Крейтон не вернулся. Ни на одиннадцатый день, ни на одиннадцатый месяц. Его не обнаружили ни на полигоне, ни на всем земном шаре, который был извещен, что при встрече со странным, никому не известным стариком, который, возможно, будет рассказывать о львах, обезьянах, допплеровом туннеле и жизни потомков, следует сообщить туда-то. Человечество тут же обнаружило множество странных стариков, жаждущих славы. У всех у них были припасены чудесные, совершенно свежие воспоминания о будущем, некоторые даже рассказывали, как сражалась со львами в допплеровых туннелях, но ни один из них не оказался Крейтоном. Может быть, эти самые любознательные львы будущего все-таки сожрали его?

Здесь наш отряд дрогнул. Мы перестали спорить о том, чья теперь очередь и у кого клетки моложе. Некоторые выразили пожелание отложить эксперимент, пока создавшееся положение не будет изъяснено теоретически. Я вызвался добровольцем.

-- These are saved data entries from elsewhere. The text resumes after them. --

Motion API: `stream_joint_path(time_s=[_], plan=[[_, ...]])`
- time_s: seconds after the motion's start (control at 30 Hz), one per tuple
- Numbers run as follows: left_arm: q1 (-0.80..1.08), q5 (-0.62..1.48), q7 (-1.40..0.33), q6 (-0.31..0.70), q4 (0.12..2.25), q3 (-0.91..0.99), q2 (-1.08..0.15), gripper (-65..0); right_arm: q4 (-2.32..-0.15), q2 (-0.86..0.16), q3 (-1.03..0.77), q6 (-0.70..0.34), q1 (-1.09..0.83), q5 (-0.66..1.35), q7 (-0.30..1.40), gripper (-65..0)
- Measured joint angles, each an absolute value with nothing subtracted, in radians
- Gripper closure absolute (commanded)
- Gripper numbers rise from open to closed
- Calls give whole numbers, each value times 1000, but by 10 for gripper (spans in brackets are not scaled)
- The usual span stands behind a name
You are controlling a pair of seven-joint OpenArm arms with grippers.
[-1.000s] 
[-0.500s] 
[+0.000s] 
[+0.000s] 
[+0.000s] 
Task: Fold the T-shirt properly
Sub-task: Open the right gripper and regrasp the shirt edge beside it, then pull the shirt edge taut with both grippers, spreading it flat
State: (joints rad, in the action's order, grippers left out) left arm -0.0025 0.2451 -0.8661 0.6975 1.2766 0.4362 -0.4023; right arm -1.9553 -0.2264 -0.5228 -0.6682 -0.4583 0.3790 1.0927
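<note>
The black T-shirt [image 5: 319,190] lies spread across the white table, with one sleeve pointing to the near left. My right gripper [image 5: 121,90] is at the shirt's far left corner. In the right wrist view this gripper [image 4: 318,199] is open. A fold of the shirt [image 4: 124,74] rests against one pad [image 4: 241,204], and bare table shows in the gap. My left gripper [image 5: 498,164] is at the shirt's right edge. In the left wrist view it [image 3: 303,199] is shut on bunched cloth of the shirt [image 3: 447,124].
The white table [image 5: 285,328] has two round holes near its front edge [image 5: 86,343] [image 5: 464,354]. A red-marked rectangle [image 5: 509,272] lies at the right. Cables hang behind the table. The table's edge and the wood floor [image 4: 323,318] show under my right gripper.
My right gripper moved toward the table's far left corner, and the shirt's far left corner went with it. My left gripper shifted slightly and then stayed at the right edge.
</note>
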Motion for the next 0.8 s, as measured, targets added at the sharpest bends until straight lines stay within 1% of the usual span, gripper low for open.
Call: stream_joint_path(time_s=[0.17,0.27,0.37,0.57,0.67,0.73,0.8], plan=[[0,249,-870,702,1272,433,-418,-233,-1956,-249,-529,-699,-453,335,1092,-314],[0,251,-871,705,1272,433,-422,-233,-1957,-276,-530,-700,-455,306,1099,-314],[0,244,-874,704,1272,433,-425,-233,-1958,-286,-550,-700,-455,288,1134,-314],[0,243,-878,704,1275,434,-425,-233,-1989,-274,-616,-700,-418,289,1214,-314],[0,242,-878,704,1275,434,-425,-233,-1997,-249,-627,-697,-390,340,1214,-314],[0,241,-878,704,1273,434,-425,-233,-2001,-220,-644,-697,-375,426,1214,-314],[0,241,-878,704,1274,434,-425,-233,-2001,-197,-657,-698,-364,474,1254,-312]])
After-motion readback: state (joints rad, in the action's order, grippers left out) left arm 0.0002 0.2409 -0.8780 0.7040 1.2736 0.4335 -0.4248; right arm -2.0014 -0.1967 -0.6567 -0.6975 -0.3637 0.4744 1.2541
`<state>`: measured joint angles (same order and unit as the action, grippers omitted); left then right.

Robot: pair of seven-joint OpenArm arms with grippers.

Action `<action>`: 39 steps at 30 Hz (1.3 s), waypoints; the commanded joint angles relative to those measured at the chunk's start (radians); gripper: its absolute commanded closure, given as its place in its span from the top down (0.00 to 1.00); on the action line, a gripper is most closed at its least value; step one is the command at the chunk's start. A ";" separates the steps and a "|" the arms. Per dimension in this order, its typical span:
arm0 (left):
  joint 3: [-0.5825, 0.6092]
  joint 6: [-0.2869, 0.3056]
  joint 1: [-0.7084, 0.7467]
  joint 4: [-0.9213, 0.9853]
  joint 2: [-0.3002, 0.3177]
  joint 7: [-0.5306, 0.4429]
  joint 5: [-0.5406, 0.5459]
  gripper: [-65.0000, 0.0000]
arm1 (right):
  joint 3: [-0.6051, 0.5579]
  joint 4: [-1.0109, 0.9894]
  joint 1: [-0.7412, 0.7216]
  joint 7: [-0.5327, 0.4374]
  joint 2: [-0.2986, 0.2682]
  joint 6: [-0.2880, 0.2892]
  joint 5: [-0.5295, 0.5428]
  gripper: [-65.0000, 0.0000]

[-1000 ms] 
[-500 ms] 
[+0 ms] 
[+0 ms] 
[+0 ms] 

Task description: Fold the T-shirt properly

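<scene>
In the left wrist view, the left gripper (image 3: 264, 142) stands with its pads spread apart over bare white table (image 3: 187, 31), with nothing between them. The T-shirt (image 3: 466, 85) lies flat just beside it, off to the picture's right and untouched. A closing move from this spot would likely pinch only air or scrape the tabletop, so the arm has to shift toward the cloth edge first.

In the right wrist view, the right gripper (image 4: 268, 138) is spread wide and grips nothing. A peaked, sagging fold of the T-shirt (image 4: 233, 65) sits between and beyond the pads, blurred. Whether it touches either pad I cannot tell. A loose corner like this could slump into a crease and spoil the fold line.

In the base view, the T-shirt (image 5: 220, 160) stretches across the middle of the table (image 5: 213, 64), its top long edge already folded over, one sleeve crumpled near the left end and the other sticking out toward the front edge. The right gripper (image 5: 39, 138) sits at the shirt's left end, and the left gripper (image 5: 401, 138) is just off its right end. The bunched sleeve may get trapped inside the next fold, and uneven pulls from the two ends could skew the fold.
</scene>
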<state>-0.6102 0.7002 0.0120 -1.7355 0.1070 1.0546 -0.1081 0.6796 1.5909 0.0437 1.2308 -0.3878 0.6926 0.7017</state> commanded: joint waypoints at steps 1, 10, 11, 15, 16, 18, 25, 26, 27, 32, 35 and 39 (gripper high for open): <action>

Не хочу приписывать себе безмерную храбрость. Просто судьба потомственного космонавта и необщительный характер давно превратили меня в неприкаянного бобыля. Родители мои погибли молодыми, любимая жена сбежала на один из спутников Марса, не успев родить мне ребенка. Из близких родственников остались только дед и бабка, которым я звонил раз в год откуда придется — чтобы знали, что их внук жив и еще шляется по свету. После гибели блистательного Тюнина, которым я восхищался еще в школе астропилотов, после того, как не вернулся очаровательно легкомысленный Крейтон, которого я ввел в нашу профессию и полюбил как сына, одиночество мое стало вдвойне невыносимо. Вот почему мне ничего не стоило пожертвовать собой, чтобы дать ученым возможность провести еще один эксперимент до того, как они погрузятся в повторное теоретическое исследование своего эпохального открытия. Поскольку из двух хрононавтов один вернулся, а другой — нет, нужен был третий, чтобы внести по крайней мере статистическую ясность.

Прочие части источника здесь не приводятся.